THE TASK:
Set down, without alteration, the lines from the one that contains "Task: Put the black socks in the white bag" through the final line of the material below.

DATASET RECORDS:
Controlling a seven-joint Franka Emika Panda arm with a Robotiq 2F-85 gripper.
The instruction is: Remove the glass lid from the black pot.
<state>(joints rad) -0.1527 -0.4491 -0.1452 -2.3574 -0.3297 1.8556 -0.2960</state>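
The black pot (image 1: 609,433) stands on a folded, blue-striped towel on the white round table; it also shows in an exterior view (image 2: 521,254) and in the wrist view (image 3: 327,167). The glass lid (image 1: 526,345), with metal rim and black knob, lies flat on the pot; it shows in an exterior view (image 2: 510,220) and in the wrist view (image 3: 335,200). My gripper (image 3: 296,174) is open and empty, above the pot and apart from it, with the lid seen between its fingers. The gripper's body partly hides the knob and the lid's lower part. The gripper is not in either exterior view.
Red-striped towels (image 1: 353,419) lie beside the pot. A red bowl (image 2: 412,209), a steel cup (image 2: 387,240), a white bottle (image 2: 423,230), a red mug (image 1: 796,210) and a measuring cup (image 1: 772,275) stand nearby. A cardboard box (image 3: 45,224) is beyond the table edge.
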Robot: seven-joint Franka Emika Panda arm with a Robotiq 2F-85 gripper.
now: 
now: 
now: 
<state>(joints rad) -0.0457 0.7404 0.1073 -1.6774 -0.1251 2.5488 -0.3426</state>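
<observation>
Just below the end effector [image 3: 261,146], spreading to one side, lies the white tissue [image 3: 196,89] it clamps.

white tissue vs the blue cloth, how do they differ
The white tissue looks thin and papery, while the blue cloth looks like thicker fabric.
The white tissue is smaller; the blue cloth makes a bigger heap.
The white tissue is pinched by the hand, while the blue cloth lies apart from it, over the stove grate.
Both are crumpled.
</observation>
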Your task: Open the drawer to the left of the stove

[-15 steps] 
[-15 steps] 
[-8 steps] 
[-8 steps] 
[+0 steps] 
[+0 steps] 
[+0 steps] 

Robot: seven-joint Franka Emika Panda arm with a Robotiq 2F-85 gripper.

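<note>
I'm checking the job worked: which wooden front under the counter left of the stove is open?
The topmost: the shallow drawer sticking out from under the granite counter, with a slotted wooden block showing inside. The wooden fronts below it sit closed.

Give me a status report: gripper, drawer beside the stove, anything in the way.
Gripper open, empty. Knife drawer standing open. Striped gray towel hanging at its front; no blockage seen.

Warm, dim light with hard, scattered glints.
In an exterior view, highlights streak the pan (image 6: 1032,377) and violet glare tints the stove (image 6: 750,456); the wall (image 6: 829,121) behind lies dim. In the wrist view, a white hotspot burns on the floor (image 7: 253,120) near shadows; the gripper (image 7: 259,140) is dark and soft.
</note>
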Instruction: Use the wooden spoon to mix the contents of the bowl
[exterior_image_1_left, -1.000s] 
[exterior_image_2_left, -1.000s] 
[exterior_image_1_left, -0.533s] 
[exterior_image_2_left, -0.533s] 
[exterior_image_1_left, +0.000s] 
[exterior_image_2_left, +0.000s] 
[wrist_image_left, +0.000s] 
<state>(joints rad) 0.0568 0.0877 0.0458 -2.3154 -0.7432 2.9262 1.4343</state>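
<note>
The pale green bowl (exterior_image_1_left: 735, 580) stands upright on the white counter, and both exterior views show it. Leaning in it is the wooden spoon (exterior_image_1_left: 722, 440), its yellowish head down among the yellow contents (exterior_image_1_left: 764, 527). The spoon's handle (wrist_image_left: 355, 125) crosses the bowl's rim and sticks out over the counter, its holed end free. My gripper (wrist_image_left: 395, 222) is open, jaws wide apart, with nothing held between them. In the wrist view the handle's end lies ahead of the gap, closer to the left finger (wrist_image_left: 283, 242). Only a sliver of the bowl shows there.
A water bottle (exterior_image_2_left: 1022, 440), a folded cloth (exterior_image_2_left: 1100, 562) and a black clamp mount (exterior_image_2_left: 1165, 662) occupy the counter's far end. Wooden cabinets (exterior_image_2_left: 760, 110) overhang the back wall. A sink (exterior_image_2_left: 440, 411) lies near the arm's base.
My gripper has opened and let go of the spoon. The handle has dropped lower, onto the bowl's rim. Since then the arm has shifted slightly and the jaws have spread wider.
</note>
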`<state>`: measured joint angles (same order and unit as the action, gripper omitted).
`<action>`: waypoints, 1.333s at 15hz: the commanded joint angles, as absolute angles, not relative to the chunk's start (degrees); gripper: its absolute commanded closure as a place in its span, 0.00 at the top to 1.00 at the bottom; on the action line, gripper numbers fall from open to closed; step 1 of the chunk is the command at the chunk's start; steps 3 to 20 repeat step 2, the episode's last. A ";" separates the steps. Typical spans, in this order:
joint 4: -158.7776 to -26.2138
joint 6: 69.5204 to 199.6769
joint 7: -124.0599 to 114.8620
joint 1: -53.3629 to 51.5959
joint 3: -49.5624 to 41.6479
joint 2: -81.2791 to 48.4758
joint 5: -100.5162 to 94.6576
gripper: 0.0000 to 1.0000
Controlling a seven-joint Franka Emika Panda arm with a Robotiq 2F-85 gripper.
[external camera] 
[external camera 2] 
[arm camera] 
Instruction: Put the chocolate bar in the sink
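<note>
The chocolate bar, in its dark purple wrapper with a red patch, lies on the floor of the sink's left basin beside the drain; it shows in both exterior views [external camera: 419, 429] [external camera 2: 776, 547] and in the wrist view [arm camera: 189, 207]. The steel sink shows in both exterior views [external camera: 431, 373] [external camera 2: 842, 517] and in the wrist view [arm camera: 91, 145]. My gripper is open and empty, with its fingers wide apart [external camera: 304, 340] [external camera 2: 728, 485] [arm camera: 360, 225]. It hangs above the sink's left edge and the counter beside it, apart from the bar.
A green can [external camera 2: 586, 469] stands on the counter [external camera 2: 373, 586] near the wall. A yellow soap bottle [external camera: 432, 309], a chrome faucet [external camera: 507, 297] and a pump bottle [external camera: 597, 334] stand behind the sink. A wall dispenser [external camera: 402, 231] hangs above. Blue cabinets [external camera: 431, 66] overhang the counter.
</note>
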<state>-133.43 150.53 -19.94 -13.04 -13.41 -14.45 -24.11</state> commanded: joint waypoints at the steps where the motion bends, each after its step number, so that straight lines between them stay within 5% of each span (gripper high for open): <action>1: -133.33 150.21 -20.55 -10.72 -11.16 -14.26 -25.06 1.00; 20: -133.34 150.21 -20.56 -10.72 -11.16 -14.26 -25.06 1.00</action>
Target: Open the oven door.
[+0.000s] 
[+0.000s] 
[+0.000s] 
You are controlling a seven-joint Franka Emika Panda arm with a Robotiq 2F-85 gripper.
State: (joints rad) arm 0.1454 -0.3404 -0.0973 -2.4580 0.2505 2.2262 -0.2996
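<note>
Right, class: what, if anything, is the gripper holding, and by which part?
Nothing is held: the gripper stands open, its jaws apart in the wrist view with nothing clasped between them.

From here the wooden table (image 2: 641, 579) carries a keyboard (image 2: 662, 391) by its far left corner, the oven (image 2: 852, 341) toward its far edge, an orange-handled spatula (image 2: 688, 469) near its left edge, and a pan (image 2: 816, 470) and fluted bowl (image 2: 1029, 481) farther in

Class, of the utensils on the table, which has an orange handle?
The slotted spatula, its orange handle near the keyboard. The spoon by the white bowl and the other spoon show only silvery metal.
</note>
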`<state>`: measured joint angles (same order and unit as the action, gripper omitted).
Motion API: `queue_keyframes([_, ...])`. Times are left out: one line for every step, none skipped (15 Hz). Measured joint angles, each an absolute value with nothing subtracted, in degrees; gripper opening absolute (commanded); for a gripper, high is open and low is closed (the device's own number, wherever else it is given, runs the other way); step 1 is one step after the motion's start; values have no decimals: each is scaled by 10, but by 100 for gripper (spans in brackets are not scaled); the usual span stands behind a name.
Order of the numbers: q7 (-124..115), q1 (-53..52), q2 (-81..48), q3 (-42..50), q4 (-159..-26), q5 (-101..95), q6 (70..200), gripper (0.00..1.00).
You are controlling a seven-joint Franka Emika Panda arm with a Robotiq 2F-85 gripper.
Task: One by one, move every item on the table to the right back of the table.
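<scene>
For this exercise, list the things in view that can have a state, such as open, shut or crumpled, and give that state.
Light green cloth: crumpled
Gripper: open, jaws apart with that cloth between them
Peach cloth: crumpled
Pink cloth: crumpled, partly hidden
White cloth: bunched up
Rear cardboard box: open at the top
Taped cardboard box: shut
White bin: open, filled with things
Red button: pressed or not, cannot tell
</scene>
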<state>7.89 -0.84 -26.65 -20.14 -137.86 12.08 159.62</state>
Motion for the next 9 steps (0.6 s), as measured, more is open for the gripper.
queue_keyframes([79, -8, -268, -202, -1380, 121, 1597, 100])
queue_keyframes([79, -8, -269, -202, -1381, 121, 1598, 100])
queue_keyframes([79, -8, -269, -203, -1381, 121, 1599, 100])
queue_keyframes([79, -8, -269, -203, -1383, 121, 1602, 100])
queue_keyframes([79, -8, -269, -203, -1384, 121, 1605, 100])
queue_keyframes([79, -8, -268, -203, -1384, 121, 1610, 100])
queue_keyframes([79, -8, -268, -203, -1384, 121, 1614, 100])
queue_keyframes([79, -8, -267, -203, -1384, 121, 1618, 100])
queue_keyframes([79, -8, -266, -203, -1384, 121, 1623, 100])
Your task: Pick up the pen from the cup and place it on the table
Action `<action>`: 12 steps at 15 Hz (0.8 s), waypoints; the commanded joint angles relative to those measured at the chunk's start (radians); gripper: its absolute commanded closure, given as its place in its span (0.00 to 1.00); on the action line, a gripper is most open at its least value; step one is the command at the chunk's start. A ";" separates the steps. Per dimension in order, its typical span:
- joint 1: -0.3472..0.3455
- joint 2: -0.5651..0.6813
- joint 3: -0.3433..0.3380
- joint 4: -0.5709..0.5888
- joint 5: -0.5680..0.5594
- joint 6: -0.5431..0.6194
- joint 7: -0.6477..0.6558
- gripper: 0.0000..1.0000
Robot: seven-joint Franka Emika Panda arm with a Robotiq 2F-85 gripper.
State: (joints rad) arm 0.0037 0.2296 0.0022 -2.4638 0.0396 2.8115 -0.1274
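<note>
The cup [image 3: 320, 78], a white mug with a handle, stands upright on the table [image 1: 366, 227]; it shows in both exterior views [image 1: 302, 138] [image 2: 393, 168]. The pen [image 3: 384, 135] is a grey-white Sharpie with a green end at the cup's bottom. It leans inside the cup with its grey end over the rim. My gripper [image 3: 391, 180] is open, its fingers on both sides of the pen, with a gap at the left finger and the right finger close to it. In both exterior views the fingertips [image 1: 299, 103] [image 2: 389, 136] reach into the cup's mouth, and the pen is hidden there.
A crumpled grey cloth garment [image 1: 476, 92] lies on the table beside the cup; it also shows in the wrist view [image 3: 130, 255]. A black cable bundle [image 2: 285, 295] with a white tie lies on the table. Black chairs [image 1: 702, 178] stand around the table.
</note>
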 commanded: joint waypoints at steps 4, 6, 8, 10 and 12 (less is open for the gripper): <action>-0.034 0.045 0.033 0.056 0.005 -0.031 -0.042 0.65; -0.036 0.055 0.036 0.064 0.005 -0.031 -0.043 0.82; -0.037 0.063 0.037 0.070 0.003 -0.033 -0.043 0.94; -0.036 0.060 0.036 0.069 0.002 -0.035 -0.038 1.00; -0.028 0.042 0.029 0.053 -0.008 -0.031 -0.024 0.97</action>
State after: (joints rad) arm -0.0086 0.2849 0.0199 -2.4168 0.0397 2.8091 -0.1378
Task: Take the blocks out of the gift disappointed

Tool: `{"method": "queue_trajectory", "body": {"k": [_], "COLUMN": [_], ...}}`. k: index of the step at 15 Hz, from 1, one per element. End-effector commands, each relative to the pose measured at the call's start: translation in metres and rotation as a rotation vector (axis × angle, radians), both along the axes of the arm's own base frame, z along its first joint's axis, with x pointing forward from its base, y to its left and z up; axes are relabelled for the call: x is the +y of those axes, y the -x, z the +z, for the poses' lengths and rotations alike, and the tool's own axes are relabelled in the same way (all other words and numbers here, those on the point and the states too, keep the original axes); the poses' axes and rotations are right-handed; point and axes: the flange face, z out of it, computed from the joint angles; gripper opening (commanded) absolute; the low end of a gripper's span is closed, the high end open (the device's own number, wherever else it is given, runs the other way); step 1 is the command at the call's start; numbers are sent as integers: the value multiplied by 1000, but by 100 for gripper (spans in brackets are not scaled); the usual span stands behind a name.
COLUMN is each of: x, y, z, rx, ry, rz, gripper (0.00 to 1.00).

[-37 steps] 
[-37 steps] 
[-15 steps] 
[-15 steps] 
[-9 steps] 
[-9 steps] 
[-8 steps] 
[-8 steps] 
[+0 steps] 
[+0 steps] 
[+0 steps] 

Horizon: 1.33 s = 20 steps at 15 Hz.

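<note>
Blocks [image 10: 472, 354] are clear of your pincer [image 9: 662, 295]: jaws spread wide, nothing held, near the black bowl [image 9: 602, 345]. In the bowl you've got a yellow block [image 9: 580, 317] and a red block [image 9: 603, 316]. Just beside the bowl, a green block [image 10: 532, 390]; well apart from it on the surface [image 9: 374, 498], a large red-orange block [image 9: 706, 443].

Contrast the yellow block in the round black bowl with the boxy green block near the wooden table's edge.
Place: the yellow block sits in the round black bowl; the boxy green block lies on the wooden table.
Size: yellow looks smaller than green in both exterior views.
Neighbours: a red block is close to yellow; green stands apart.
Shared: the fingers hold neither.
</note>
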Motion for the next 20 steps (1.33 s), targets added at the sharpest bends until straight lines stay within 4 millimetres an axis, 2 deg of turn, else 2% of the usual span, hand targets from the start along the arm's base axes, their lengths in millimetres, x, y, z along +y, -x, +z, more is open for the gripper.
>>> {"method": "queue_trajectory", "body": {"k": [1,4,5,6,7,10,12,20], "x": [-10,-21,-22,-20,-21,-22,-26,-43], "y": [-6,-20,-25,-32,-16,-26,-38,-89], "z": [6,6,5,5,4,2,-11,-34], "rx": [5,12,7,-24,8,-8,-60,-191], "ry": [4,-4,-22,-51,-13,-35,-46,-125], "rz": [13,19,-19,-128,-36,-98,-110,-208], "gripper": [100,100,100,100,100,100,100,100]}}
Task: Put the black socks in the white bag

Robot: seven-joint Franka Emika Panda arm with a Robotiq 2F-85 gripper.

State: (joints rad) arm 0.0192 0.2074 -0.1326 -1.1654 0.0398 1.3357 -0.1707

RESULT OF THE EXERCISE:
Task: Put the black socks in the white bag

Robot: seven-joint Franka Emika Panda arm with a Robotiq 2F-85 gripper.

State: (joints rad) arm 0.0192 0.2074 -0.1326 -1.1654 0.0398 1.3357 -0.1707

The output returned above is complete.